### WORK TASK:
Nothing but the lines below between the line holding "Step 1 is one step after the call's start" and the line holding "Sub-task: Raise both", inclusive, should appear in the answer, each set down exactly.

Data extracted from a collection:
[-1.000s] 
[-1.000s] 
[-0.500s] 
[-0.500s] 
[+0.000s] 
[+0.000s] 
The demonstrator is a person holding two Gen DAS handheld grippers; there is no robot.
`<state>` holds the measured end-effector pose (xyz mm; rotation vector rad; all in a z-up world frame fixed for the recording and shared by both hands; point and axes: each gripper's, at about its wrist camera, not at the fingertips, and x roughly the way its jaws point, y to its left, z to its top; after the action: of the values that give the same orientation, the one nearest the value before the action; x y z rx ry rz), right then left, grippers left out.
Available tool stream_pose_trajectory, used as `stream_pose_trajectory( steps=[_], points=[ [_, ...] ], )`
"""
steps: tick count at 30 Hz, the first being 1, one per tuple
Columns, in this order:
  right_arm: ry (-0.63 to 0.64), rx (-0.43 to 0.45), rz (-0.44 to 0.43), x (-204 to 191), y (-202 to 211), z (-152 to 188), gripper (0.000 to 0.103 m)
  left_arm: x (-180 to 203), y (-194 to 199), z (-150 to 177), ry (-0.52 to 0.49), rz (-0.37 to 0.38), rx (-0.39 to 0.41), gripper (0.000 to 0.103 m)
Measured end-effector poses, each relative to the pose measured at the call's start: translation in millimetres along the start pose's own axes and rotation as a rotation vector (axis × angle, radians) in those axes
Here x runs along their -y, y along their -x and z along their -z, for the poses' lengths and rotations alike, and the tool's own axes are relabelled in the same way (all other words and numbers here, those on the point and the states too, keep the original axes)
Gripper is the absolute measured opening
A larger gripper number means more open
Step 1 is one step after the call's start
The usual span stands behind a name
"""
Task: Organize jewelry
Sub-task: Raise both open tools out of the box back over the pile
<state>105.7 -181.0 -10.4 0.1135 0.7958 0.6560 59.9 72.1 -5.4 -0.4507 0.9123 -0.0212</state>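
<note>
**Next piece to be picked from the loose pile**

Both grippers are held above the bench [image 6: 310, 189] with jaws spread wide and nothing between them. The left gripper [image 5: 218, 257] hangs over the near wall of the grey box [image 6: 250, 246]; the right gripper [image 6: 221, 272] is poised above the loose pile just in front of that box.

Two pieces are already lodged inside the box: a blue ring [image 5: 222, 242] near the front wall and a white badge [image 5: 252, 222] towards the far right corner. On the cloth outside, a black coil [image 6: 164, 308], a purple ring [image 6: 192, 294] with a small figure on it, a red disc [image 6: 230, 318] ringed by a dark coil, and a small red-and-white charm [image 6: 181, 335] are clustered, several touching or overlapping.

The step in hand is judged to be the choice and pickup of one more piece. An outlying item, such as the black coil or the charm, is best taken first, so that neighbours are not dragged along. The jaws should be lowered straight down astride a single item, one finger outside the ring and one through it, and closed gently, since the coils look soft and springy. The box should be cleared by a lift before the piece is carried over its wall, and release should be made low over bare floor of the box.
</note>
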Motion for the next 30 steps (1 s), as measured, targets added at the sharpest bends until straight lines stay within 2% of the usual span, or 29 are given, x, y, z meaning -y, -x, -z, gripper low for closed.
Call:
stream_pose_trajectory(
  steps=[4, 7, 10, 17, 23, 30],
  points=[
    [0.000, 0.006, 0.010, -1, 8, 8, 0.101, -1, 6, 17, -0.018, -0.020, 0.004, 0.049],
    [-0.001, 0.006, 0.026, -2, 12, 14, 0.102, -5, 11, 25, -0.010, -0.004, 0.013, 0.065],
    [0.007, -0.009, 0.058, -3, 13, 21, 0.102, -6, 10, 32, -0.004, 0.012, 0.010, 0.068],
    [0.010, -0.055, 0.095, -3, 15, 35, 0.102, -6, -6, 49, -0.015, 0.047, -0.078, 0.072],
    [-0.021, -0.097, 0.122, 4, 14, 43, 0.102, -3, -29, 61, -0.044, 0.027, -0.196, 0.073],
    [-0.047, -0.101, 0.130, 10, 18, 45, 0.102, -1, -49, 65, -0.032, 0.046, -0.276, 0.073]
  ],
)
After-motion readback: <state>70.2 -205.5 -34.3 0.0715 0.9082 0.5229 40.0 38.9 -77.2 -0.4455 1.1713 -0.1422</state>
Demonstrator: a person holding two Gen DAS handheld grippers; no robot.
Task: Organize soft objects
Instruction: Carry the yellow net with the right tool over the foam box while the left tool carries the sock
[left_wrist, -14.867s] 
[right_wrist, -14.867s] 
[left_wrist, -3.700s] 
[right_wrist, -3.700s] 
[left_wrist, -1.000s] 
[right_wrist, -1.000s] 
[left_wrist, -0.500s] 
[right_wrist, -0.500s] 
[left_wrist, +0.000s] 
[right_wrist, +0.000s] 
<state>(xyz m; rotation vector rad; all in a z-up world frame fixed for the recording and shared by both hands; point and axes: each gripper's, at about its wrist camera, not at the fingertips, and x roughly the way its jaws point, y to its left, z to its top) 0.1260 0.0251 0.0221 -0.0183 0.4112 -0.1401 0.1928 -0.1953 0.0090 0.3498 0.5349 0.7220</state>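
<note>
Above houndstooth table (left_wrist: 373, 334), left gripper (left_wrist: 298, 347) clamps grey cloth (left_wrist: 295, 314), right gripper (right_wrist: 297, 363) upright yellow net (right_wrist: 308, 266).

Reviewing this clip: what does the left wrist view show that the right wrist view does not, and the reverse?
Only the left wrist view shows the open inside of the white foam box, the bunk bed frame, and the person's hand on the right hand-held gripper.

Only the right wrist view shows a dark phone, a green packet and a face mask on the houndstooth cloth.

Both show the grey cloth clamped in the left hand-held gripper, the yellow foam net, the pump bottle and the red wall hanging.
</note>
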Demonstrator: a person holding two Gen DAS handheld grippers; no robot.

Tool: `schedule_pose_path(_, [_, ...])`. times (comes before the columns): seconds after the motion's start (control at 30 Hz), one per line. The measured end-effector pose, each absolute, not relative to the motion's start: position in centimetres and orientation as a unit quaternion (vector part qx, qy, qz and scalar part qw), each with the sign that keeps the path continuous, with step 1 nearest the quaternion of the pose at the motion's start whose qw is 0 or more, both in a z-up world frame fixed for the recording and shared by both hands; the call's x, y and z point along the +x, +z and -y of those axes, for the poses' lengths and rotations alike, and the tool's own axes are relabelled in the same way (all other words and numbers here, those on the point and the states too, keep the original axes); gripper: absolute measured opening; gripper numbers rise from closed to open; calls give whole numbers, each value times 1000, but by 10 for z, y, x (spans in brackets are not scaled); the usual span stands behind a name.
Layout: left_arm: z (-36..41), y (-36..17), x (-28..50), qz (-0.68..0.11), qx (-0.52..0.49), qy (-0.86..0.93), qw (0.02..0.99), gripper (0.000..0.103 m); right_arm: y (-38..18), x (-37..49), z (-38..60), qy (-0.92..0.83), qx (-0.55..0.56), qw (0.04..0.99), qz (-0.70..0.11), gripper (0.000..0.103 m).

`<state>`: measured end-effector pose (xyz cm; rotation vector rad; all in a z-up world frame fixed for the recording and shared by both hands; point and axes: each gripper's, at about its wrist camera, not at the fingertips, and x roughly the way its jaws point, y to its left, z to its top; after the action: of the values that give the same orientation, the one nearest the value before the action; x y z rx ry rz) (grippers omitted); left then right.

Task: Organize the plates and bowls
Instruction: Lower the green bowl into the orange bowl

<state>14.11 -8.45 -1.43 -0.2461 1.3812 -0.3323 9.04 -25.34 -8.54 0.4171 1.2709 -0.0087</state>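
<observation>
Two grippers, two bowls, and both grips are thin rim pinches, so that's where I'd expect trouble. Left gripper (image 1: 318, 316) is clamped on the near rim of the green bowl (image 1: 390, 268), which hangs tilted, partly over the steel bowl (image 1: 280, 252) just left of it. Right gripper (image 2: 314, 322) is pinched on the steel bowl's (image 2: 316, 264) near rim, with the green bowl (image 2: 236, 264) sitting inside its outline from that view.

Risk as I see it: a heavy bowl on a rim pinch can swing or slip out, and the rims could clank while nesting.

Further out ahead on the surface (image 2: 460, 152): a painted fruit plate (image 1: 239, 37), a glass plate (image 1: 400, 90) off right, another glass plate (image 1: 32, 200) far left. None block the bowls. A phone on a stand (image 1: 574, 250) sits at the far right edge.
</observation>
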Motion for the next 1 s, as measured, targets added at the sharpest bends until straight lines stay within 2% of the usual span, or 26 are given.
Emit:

### WRITTEN RESPONSE:
Step 1 is one step after the call's start
The usual span stands behind a name
"""
Task: Organize jewelry
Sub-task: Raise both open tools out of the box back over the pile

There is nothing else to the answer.